Androgen Receptor Intracellular Trafficking

Another area of research interest is AR intracellular trafficking in prostate cancer cells, especially in those that are androgen-refractory. In androgen-sensitive prostate cancer cells, AR remains in the cytoplasm in the absence of ligand. The presence of ligand induces nuclear translocation of AR, resulting in the transactivation of androgen-responsive genes. However, in androgen-refractory prostate cancer cells, AR localizes to the nucleus regardless of ligand. Importantly, ligand-independent AR nuclear localization is a prerequisite for AR to undergo ligand-independent activation. As this activation likely plays a critical role in the development of androgen-refractory disease, elucidating the mechanism of AR ligand-independent nuclear localization may provide insights into disease progression. A better understanding of how prostate cancer transforms from an androgen-sensitive to an androgen-refractory state will provide new treatment targets — a vital endeavor, since no curative therapy exists for advanced disease.

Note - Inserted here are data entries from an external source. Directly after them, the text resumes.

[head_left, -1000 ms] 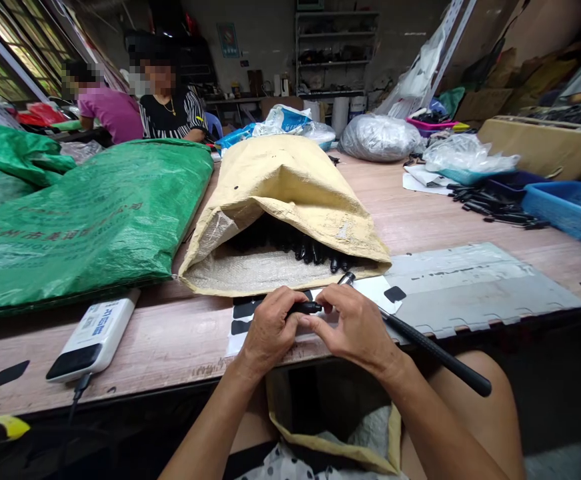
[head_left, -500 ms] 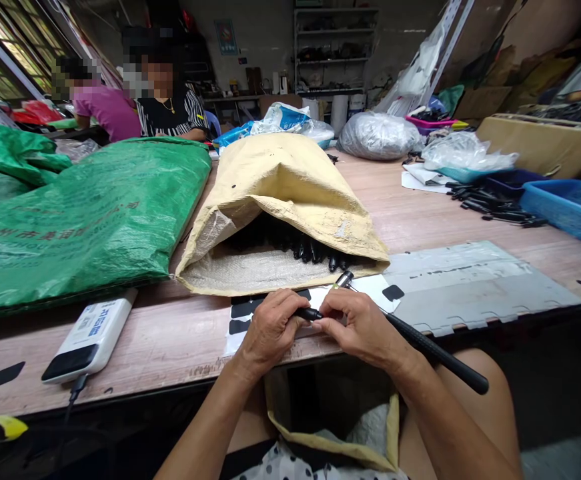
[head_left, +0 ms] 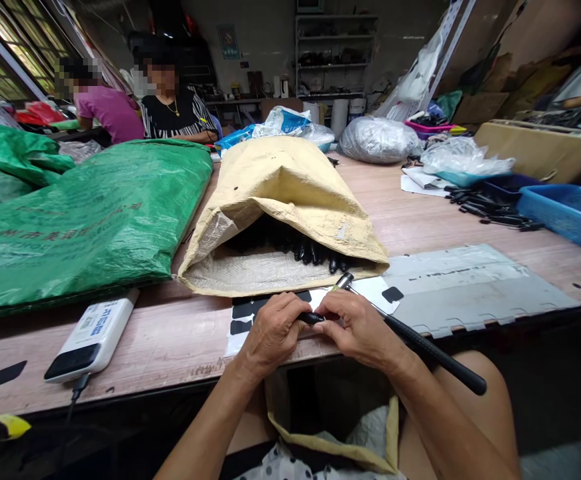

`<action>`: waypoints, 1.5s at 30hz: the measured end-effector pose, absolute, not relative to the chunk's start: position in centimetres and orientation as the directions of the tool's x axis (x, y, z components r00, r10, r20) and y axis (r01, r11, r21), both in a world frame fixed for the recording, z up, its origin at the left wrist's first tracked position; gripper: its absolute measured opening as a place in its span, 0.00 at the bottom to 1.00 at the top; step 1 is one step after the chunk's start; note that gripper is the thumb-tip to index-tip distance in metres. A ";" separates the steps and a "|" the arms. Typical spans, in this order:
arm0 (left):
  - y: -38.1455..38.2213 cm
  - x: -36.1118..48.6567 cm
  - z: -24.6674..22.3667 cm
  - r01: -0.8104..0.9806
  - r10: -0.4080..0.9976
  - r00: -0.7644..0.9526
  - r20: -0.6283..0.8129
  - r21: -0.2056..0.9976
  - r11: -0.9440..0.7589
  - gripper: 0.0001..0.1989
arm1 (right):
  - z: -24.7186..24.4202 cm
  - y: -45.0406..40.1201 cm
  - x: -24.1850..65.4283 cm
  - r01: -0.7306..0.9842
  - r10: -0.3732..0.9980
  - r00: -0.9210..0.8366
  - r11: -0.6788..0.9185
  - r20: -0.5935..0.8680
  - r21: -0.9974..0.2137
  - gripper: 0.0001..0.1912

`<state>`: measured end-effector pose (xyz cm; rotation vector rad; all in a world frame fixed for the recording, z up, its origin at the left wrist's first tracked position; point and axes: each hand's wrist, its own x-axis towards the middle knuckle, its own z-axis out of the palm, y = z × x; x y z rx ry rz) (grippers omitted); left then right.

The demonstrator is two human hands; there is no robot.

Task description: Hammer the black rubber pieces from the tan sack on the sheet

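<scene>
Between my two hands is a small black cylindrical piece [head_left: 312,318], held level over the table's front edge. My left hand [head_left: 274,331] is closed round its left end. The fingers of my right hand [head_left: 354,325] pinch its right end, which they partly hide. Behind my hands lies a white sheet [head_left: 234,343] with black patches on it. A hammer [head_left: 433,353] with a metal head and black grip lies beyond my right hand, its handle jutting over the table edge. Beyond the sheet, a yellow woven sack [head_left: 290,163] gapes open with several black pieces inside its mouth.
To the left are a green sack [head_left: 105,207] and a white power bank [head_left: 93,337] with a cable. A grey board [head_left: 475,287] lies at right, near a blue basket [head_left: 560,213]. Another open sack [head_left: 393,433] sits between my knees. Two people sit across the table.
My hands stay together on the black piece, with only a slight shift of fingers; it shows a little less between them. The whole view has tilted slightly.
</scene>
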<state>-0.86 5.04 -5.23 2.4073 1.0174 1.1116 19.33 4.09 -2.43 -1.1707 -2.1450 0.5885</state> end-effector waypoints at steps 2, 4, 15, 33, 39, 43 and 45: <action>5.0 -0.8 -5.3 0.489 0.720 0.450 0.528 0.529 -0.693 0.16 | -2.4 4.0 19.4 0.590 0.864 -0.412 0.495 0.290 -0.637 0.05; 5.0 -0.7 -5.2 0.500 0.731 0.451 0.512 0.533 -0.682 0.16 | -2.5 3.9 19.5 0.597 0.866 -0.405 0.493 0.292 -0.633 0.07; 4.9 -0.9 -5.5 0.495 0.748 0.435 0.501 0.560 -0.664 0.13 | -3.9 4.1 18.5 0.592 0.771 -0.429 0.633 0.470 -0.499 0.05; 5.5 -1.1 -4.2 0.439 0.834 0.384 0.396 0.717 -0.542 0.11 | -3.4 4.1 20.9 0.683 0.828 -0.323 0.539 0.458 -0.493 0.13; 5.6 -0.7 -4.4 0.552 0.870 0.342 0.357 0.673 -0.493 0.12 | -3.9 3.7 24.0 0.919 0.892 -0.069 0.232 0.447 -0.320 0.10; 5.6 -0.6 -4.4 0.568 0.871 0.340 0.355 0.660 -0.491 0.13 | -4.9 3.5 24.5 0.950 0.901 -0.063 0.185 0.428 -0.251 0.02; 5.6 -0.6 -4.3 0.562 0.868 0.342 0.361 0.661 -0.497 0.12 | -5.0 3.4 24.3 0.948 0.900 -0.062 0.189 0.432 -0.257 0.02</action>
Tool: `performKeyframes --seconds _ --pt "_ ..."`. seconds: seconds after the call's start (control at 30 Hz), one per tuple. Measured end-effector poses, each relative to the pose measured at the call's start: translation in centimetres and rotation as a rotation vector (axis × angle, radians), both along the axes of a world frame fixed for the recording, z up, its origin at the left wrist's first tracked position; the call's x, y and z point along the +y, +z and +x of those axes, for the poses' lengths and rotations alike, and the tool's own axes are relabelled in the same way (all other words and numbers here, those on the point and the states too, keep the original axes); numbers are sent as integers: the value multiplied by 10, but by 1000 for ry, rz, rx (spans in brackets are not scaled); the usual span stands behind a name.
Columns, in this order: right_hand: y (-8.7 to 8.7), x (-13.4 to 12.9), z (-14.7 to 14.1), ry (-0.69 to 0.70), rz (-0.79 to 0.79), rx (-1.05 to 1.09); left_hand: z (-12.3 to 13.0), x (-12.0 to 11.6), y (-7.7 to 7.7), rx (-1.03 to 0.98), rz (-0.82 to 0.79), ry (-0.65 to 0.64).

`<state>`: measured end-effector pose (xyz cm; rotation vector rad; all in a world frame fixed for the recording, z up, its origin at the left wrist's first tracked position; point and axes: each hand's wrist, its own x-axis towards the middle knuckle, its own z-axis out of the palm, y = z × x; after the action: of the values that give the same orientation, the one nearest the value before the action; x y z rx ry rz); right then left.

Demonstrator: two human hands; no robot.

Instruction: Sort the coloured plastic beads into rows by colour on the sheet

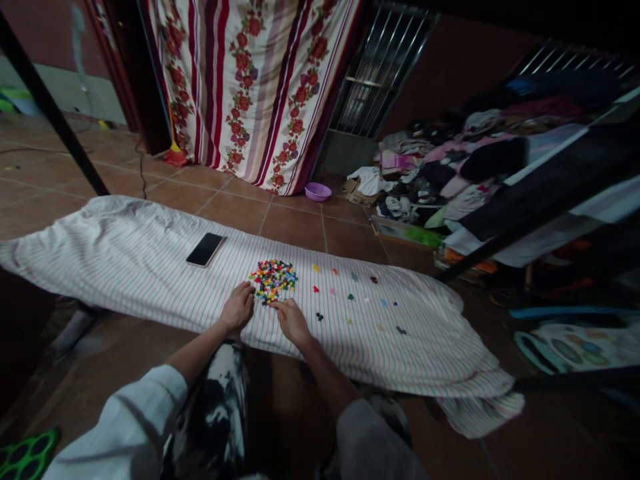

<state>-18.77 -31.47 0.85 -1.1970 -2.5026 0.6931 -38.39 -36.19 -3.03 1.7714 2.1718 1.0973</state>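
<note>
A round pile of small multicoloured pieces [274,279] lies on a striped cloth [150,247]. My left hand [239,307] rests at the pile's lower left edge, fingers bent together; whatever it may hold is hidden. At the lower edge of the pile, my right hand [292,320] has thumb and index finger close together on or beside the pieces; anything between them is too small to name. Right of the pile, small groups sorted by colour are spread out, among them yellow [317,268], red [315,289], dark green [351,297] and black [320,317] pieces.
A phone [205,249] with a dark screen lies on the cloth left of the pile. Beyond are a purple basin [318,192] on the tiled floor, a floral curtain [245,87] and a heap of clothes [440,160]. Dark slanting bars stand at both sides.
</note>
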Motion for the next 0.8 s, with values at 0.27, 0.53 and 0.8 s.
performKeyframes --seconds 0.27,0.53,0.8 --pt "10 -7 -14 -106 22 -108 1 -14 12 91 -46 -133" --pt "17 -13 -25 -112 -14 -196 36 -31 -8 222 36 -43" --pt "22 1 -29 -158 14 -181 34 -30 -13 234 67 -28"
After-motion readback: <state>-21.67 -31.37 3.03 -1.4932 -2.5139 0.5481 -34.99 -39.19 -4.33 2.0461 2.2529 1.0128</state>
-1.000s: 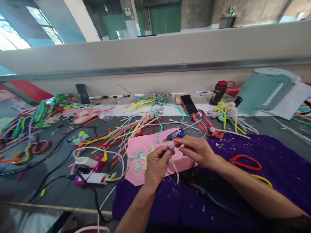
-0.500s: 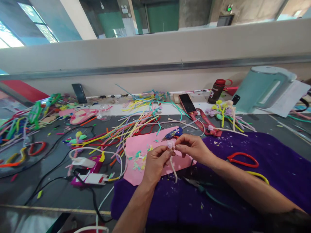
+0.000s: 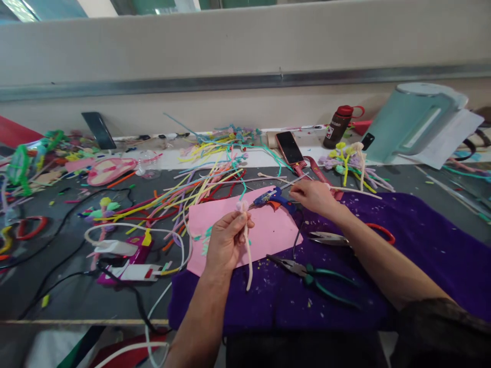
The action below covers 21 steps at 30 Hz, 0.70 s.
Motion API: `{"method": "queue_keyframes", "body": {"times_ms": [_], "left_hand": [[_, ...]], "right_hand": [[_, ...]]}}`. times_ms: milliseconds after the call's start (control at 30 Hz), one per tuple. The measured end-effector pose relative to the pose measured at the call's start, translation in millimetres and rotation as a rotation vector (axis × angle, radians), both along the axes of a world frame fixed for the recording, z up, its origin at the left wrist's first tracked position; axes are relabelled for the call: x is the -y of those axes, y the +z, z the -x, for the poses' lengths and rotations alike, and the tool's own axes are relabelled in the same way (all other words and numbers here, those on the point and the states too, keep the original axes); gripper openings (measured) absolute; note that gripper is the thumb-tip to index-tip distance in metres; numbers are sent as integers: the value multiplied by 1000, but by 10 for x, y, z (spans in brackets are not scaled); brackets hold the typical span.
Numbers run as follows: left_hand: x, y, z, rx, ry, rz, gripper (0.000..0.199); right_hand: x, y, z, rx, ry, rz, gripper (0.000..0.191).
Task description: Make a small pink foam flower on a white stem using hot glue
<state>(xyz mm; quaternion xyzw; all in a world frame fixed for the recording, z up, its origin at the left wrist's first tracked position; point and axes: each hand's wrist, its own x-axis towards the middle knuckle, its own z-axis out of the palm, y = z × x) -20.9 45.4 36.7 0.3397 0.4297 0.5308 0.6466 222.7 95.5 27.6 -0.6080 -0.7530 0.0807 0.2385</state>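
Note:
My left hand [image 3: 226, 237] pinches a pipe-cleaner flower [image 3: 242, 206] with a pale lilac-pink head and a cream stem [image 3: 249, 263] hanging below the fingers. Close behind the flower, a blue glue gun [image 3: 274, 197] with an orange trigger lies on a pink sheet [image 3: 274, 232]. My right hand [image 3: 312, 197] is just right of the glue gun, its fingers curled together; whatever may be between them is hidden. Green-handled long-nose pliers [image 3: 309, 273] rest on the purple cloth [image 3: 264, 306] in front. Red-handled pliers [image 3: 328, 238] lie partly under my right forearm.
Loose coloured pipe cleaners [image 3: 207, 189] spread behind the sheet. On the left are a magenta power strip [image 3: 140, 255] and trailing cables. A phone [image 3: 289, 147], a dark bottle [image 3: 338, 127], finished pipe-cleaner flowers [image 3: 347, 161] and a teal kettle [image 3: 412, 122] stand or lie along the back.
My right hand has left the flower and moved right, beside the glue gun. My left hand keeps the flower, now slightly further left. The view has tilted downward.

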Motion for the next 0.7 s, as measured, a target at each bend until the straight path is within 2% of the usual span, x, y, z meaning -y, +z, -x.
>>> {"method": "queue_keyframes", "body": {"times_ms": [100,233,367,500,600,700], "left_hand": [[7,-19,-13,-32,-22,-12,17],[25,-26,-33,-64,-51,-12,18],[35,-21,-61,-106,-31,-9,18],[31,-21,-58,-84,8,-37,18],[25,-41,-34,-48,-3,-51,18],[14,-63,-7,-10,-15,-43,20]], "right_hand": [[-54,-152,70,55,1,116,22],[-78,-293,229,-48,-22,179,30],[-100,-373,253,-177,-9,255,23],[-74,-345,164,-342,53,329,26],[-25,-246,134,-673,102,405,23],[21,-139,164,-963,97,278,26]]}}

Intermittent Androgen Ablation Therapy and 5 alpha-reductase Inhibition

We are also interested in determining whether intermittent androgen ablation therapy (IAAT) of prostate cancer can be enhanced by 5 alpha-reductase inhibition, which blocks the conversion of testosterone to dihydrotestosterone (DHT). Androgen ablation, the most common treatment for advanced prostate cancer, lessens symptoms and reduces tumor size. Unfortunately though, the vast majority of patients eventually develop lethal androgen-refractory tumors. As intermittent recovery of androgens can promote differentiation of prostate epithelial cells, the hope was that IAAT would slow the progression to androgen-refractory disease. However, the advantage of inducing differentiation is compromised by the disadvantage of androgenic induction of prostate cancer cell proliferation. We previously found that testosterone is more potent than DHT in inducing differentiation and weaker in stimulating proliferation during prostate regrowth. Thus, we investigated the effects of inhibiting the conversion of testosterone. Our preliminary data indicated that inhibition of 5 alpha-reductase can promote the expression of tumor-suppressive, androgen-responsive genes during the regrowth of normal or cancerous prostates in castrated mice. The enhanced expression of tumor-suppressive, androgen-responsive genes should retard tumor regrowth. Accordingly, using an androgen-sensitive human prostate xenograft tumor as a model, we showed that the 5 alpha-reductase inhibitor, finasteride, enhanced the efficacy of IAAT. We are establishing collaborations with medical oncologists, urologists, and pathologists to evaluate whether 5 alpha-reductase inhibitors can enhance IAAT in a clinical trial.